Mimicking the serialized nature of the silent original, Franju maintains an episodic narrative, allowing for an ineffectual private detective (Jacques Jouanneau) to wander in and out of the story, and for Diana to try multiple plots that all go wrong As these occur, Judex lingers around, keeping watch over Jacqueline and manipulating other lives in hopes of bringing about justice. In terms of action, he’s far from Batman. Rather, he tends to be too late and not much of a fighter when he arrives on the scene. His only truly effective moment is early on when he first shows up wearing an elaborate bird’s mask at the banker’s party and performs magic tricks with doves. He appears there as a creepy specter bringing death to the condemned.

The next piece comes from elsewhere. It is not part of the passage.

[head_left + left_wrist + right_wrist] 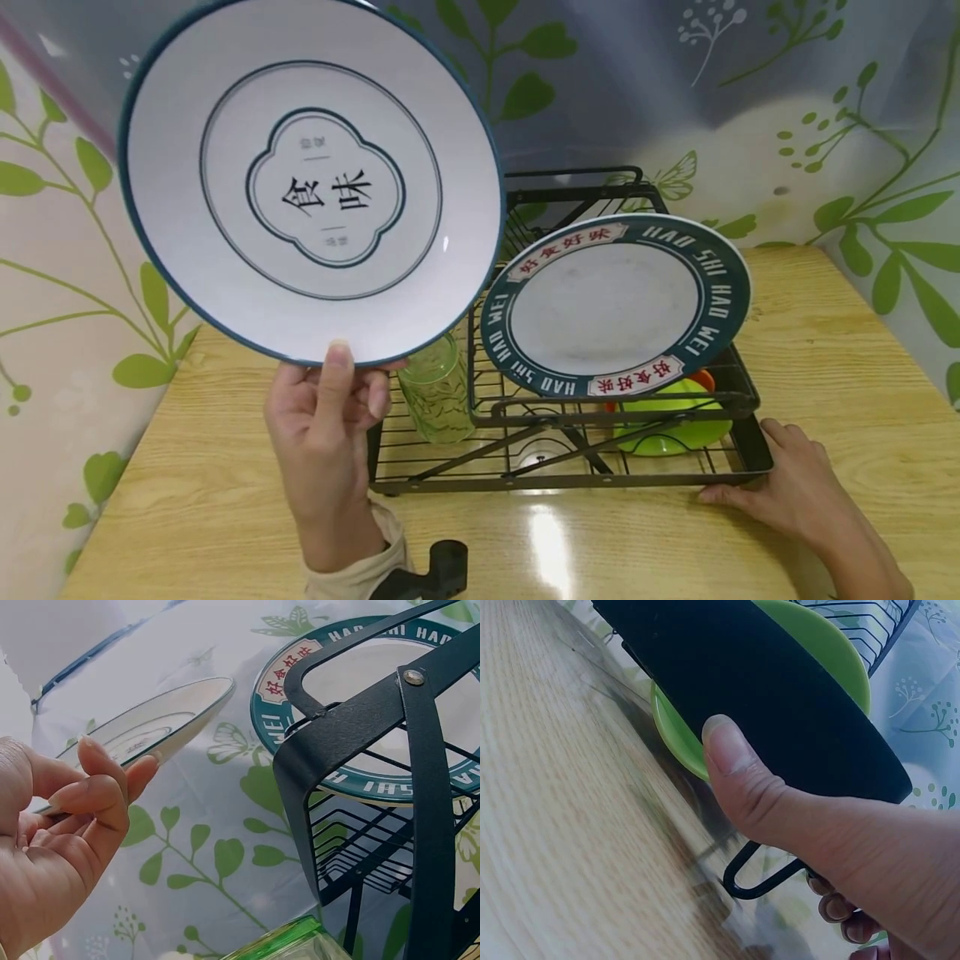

It’s the closest you’ll ever get to having fun with this guy at a party.


Which turns out to be a major drawback for Franju’s film. For a movie that features both a wicked villainess in a black catsuit and a pretty circus acrobat (Sylva Koscina, Juliet of the Spirits) who randomly shows up to help out, Judex is decidedly unsexy. None of the relationships have much sizzle, nor does the action really ever take off. Instead, this is like a drawing room approximation of a lurid murder mystery: perfectly poised, artfully styled, but maybe too self-aware and too smart for its own good.



Luckily all of that stylization means Franju has a lot of good will to burn. He also makes a smart choice in his main villain. Francine Bergé is seductively evil, equally at home in a hipster’s dancehall outfit and a nun’s habit. If only the director had effectively let his femme fatale loose on his stuffed-shirt of a hero, Judex could have been a real hoot! (Imagine it in the hands of Henri-Georges Clouzot....)

Maybe I’ll have to resurrect Diana for one of the future adventures of Archer Coe.


In addition to the sparkling restoration of Judex, Criterion has included a bunch of bonus features on their dual-format release. Amongst those are a recent interview with Bergé, a biographical profile of Franju, and two of the director’s early shorts. One of those, the half-hour Le grand Méliès, pays tribute to the legendary cinematic innovator. Like Feuillade, Méliès was one of Franju’s heroes, and this mini-biopic both tells Méliès’ story and adopts some of his techniques. Featuring the filmmaker’s widow as herself, and their son Andre as his father, Le grand Méliès recreates the post-war years when the artist ran a toy shop in a train station (as seen in Scorsese’s Hugo), one of his magical stage shows, and his journey as an early cinema pioneer, culminating in making A Trip to the Moon. It’s a loving little doff of the cap from one director back through time to another.


This disc was provided by the Criterion Collection for purposes of review.